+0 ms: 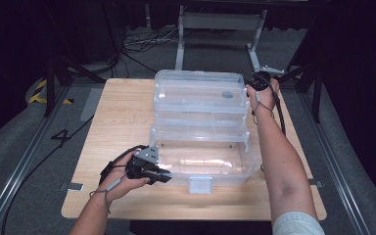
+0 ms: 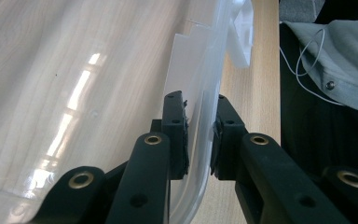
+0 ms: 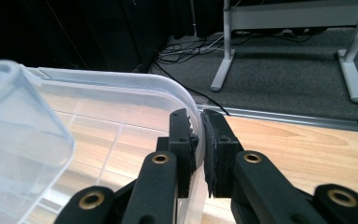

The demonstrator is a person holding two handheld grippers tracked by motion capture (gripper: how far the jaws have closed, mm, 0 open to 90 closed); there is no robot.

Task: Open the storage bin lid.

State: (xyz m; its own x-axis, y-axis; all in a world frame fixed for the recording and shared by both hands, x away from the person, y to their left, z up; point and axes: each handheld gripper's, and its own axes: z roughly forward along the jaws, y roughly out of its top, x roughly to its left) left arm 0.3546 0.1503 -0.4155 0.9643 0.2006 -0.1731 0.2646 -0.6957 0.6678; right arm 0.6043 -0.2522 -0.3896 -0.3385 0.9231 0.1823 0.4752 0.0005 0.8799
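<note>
A clear plastic storage box stands open on the wooden table [image 1: 120, 122]. Its base [image 1: 200, 147] lies near me and its hinged lid [image 1: 196, 81] stands up at the far side. My left gripper [image 1: 164, 177] grips the front left corner of the base. In the left gripper view its jaws [image 2: 198, 100] straddle the clear wall [image 2: 200, 140], with one pad inside and one outside. My right gripper [image 1: 252, 85] is at the lid's far right corner. In the right gripper view it [image 3: 195, 115] is shut on the lid's rounded rim [image 3: 135, 81].
A white latch [image 1: 200, 185] hangs at the middle of the box's front wall. Bare table shows to the left of the box and along the front edge. Behind the table are a grey metal frame [image 1: 220, 22] and loose cables [image 1: 142, 41] on the floor.
</note>
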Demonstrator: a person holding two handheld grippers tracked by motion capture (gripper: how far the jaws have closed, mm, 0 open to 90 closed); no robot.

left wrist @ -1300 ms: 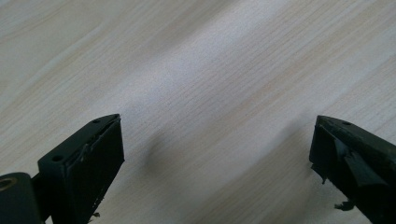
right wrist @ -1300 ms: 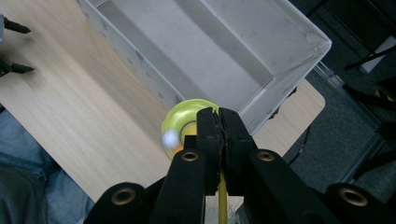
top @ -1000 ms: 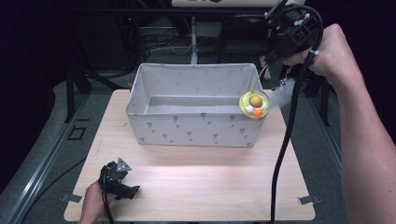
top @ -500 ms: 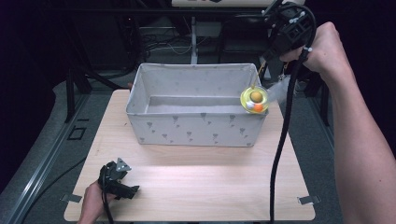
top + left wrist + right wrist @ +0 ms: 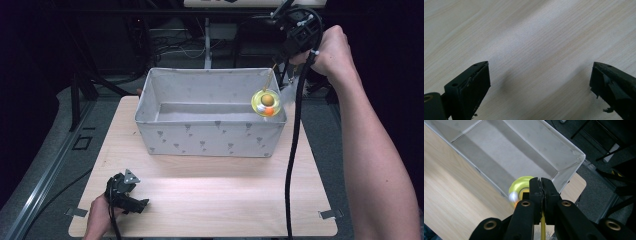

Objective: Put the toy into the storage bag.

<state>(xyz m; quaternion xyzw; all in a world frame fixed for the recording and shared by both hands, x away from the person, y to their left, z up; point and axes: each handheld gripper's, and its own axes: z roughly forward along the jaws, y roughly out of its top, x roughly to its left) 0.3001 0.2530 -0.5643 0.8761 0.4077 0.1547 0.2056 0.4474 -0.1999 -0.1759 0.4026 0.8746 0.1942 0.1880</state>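
Note:
A yellow ring toy point(image 5: 265, 102) with an orange and a white ball hangs on a thin yellow stick over the right end of the grey fabric box point(image 5: 210, 141). My right gripper point(image 5: 278, 62) is held high above the box's far right corner, shut on the top of that stick. In the right gripper view the gripper point(image 5: 541, 181) has its jaws pressed together on the stick, with the toy point(image 5: 520, 186) just below them over the box rim point(image 5: 564, 171). My left gripper point(image 5: 139, 202) rests on the table's front left; its jaws point(image 5: 540, 80) stand wide open over bare wood.
The wooden table point(image 5: 215, 195) has free room in front of the box. A black cable point(image 5: 292, 150) trails from the right gripper down across the table's right side. Dark floor and stands surround the table.
My right hand has shifted a little to the left, carrying the hanging toy slightly further over the box's right end. The left gripper has stayed put.

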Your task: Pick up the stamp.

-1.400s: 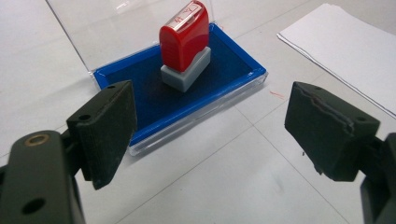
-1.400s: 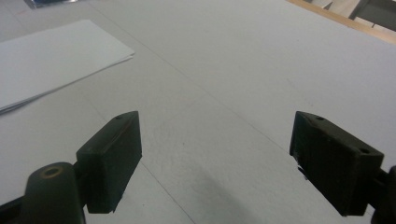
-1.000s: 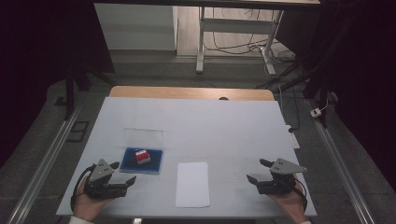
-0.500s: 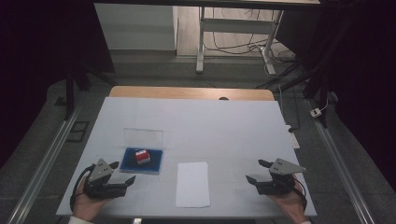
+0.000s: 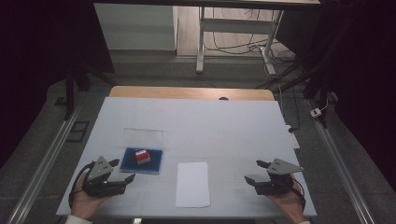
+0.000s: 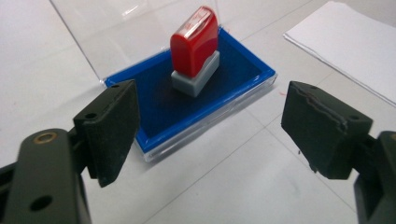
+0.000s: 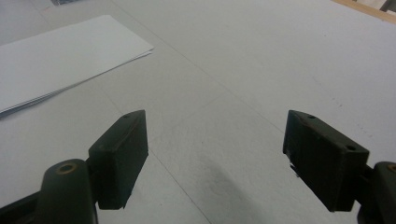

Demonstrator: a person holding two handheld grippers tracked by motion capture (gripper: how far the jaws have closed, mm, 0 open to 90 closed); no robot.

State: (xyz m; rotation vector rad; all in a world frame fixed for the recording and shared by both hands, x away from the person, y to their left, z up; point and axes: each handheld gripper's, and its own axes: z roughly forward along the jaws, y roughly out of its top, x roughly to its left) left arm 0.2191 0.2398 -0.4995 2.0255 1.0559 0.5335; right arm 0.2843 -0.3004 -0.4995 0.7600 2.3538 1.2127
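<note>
From the high view I see my left gripper [image 5: 122, 170] resting low at the near left of the white surface [image 5: 224, 126], its jaws spread apart and holding nothing, pointed toward the blue ink pad [image 5: 142, 160] that lies just beside it. The red stamp [image 5: 142, 156] stands upright on the pad, grey base down on the dark blue felt, and the pad's clear lid [image 5: 144, 137] lies open on the far side. In the left gripper view the stamp [image 6: 195, 49] sits a little left of centre ahead of me, between the lines of the two black jaws but beyond their tips, untouched; the ink pad [image 6: 196, 93] reaches almost to the left jaw. The sheet of white paper [image 5: 192, 184] lies flat near the front edge, between my two hands, just to the right of the pad and apart from it. My right gripper [image 5: 256, 173] rests at the near right, well apart from the stamp, jaws wide and empty, aimed inward toward the paper. In the right gripper view the paper [image 7: 60, 58] shows at the upper left, ahead of the jaws, with bare surface between them.
</note>
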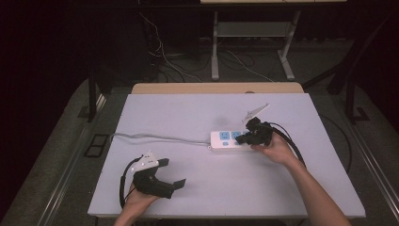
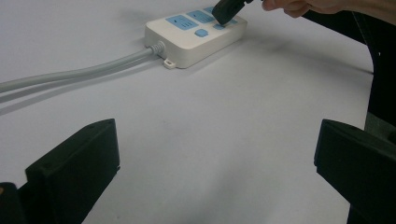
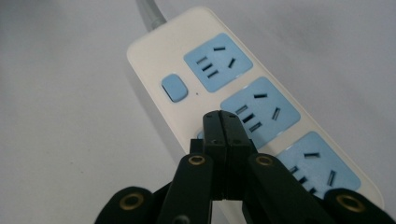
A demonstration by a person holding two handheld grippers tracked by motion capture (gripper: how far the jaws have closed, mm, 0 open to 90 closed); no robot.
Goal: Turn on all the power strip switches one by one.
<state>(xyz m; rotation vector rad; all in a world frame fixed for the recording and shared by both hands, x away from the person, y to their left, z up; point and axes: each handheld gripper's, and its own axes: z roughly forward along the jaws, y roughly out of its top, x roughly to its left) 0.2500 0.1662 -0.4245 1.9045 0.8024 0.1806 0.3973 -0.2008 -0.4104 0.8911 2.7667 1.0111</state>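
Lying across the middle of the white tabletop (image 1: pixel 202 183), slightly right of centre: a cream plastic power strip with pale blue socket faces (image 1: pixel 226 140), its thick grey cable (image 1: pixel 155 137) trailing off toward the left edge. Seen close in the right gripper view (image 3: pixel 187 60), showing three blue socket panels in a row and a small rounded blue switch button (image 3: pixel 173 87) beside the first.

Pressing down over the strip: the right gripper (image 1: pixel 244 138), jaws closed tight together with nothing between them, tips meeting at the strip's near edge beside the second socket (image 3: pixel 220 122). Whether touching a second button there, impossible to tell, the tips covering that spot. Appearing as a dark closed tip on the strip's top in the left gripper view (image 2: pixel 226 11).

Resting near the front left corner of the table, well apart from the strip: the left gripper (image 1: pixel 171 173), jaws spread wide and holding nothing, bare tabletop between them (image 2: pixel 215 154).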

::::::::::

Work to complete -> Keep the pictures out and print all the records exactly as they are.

Response box ->
+0 ms: 
+0 ms: 
+0 ms: 

The demonstrator is a person holding two handheld grippers tracked by motion capture (gripper: how far the jaws have closed, mm, 0 open to 90 closed); there is no robot.

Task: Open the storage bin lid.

State: (xyz m; its own x-axis, y-axis; all in a world frame fixed for the recording and shared by both hands, x away from the person, y to their left, z up; point and axes: each handheld gripper's, and its own axes: z roughly forward along the jaws, y roughly out of its top, x roughly to its left) left arm 0.3546 0.1503 -0.4155 0.9643 0.2006 -0.1731 0.2646 -0.6957 0.6678; right arm 0.6043 -0.2522 -0.3896 -0.3385 0.9231 0.1823 0.4752 0.0005 0.8799
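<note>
A clear plastic storage box stands open on the wooden table [image 1: 120, 122]. Its base [image 1: 200, 147] lies near me and its hinged lid [image 1: 196, 81] stands up at the far side. My left gripper [image 1: 164, 177] grips the front left corner of the base. In the left gripper view its jaws [image 2: 198, 100] straddle the clear wall [image 2: 200, 140], with one pad inside and one outside. My right gripper [image 1: 252, 85] is at the lid's far right corner. In the right gripper view it [image 3: 195, 115] is shut on the lid's rounded rim [image 3: 135, 81].
A white latch [image 1: 200, 185] hangs at the middle of the box's front wall. Bare table shows to the left of the box and along the front edge. Behind the table are a grey metal frame [image 1: 220, 22] and loose cables [image 1: 142, 41] on the floor.
</note>
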Demonstrator: a person holding two handheld grippers tracked by motion capture (gripper: how far the jaws have closed, mm, 0 open to 90 closed); no robot.

left wrist @ -1300 ms: 
right wrist @ -1300 ms: 
top @ -1000 ms: 
top @ -500 ms: 
top + left wrist + right wrist @ +0 ms: 

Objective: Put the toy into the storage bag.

<state>(xyz m; quaternion xyzw; all in a world frame fixed for the recording and shared by both hands, x away from the person, y to their left, z up; point and axes: each handheld gripper's, and its own axes: z roughly forward along the jaws, y roughly out of its top, x roughly to its left) 0.3001 0.2530 -0.5643 0.8761 0.4077 0.1547 0.2056 0.4474 -0.1999 -0.1759 0.4026 0.8746 0.1942 0.1880</state>
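Note:
A yellow ring toy point(image 5: 265, 102) with an orange and a white ball hangs on a thin yellow stick over the right end of the grey fabric box point(image 5: 210, 141). My right gripper point(image 5: 278, 62) is held high above the box's far right corner, shut on the top of that stick. In the right gripper view the gripper point(image 5: 541, 181) has its jaws pressed together on the stick, with the toy point(image 5: 520, 186) just below them over the box rim point(image 5: 564, 171). My left gripper point(image 5: 139, 202) rests on the table's front left; its jaws point(image 5: 540, 80) stand wide open over bare wood.
The wooden table point(image 5: 215, 195) has free room in front of the box. A black cable point(image 5: 292, 150) trails from the right gripper down across the table's right side. Dark floor and stands surround the table.
My right hand has shifted a little to the left, carrying the hanging toy slightly further over the box's right end. The left gripper has stayed put.
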
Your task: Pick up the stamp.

-1.400s: 
-1.400s: 
-1.000s: 
-0.500s: 
+0.000s: 
+0.000s: 
+0.000s: 

Demonstrator: a person holding two handheld grippers tracked by motion capture (gripper: how far the jaws have closed, mm, 0 open to 90 closed); no robot.

State: (xyz m; rotation vector rad; all in a world frame fixed for the recording and shared by both hands, x away from the person, y to their left, z up; point and axes: each handheld gripper's, and its own axes: z roughly forward along the jaws, y roughly out of its top, x roughly to its left) left arm 0.2191 0.2398 -0.4995 2.0255 1.0559 0.5335; right arm 0.2843 -0.3004 -0.4995 0.7600 2.3538 1.2127
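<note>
From the high view I see my left gripper [image 5: 122, 170] resting low at the near left of the white surface [image 5: 224, 126], its jaws spread apart and holding nothing, pointed toward the blue ink pad [image 5: 142, 160] that lies just beside it. The red stamp [image 5: 142, 156] stands upright on the pad, grey base down on the dark blue felt, and the pad's clear lid [image 5: 144, 137] lies open on the far side. In the left gripper view the stamp [image 6: 195, 49] sits a little left of centre ahead of me, between the lines of the two black jaws but beyond their tips, untouched; the ink pad [image 6: 196, 93] reaches almost to the left jaw. The sheet of white paper [image 5: 192, 184] lies flat near the front edge, between my two hands, just to the right of the pad and apart from it. My right gripper [image 5: 256, 173] rests at the near right, well apart from the stamp, jaws wide and empty, aimed inward toward the paper. In the right gripper view the paper [image 7: 60, 58] shows at the upper left, ahead of the jaws, with bare surface between them.
</note>
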A demonstration by a person holding two handheld grippers tracked by motion capture (gripper: how far the jaws have closed, mm, 0 open to 90 closed); no robot.
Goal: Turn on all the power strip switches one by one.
<state>(xyz m; rotation vector rad; all in a world frame fixed for the recording and shared by both hands, x away from the person, y to their left, z up; point and axes: each handheld gripper's, and its own axes: z roughly forward along the jaws, y roughly out of its top, x roughly to its left) 0.2500 0.1662 -0.4245 1.9045 0.8024 0.1806 0.3973 -0.2008 -0.4104 0.8911 2.7667 1.0111</state>
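Lying across the middle of the white tabletop (image 1: pixel 202 183), slightly right of centre: a cream plastic power strip with pale blue socket faces (image 1: pixel 226 140), its thick grey cable (image 1: pixel 155 137) trailing off toward the left edge. Seen close in the right gripper view (image 3: pixel 187 60), showing three blue socket panels in a row and a small rounded blue switch button (image 3: pixel 173 87) beside the first.

Pressing down over the strip: the right gripper (image 1: pixel 244 138), jaws closed tight together with nothing between them, tips meeting at the strip's near edge beside the second socket (image 3: pixel 220 122). Whether touching a second button there, impossible to tell, the tips covering that spot. Appearing as a dark closed tip on the strip's top in the left gripper view (image 2: pixel 226 11).

Resting near the front left corner of the table, well apart from the strip: the left gripper (image 1: pixel 171 173), jaws spread wide and holding nothing, bare tabletop between them (image 2: pixel 215 154).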

This exercise requires no further work.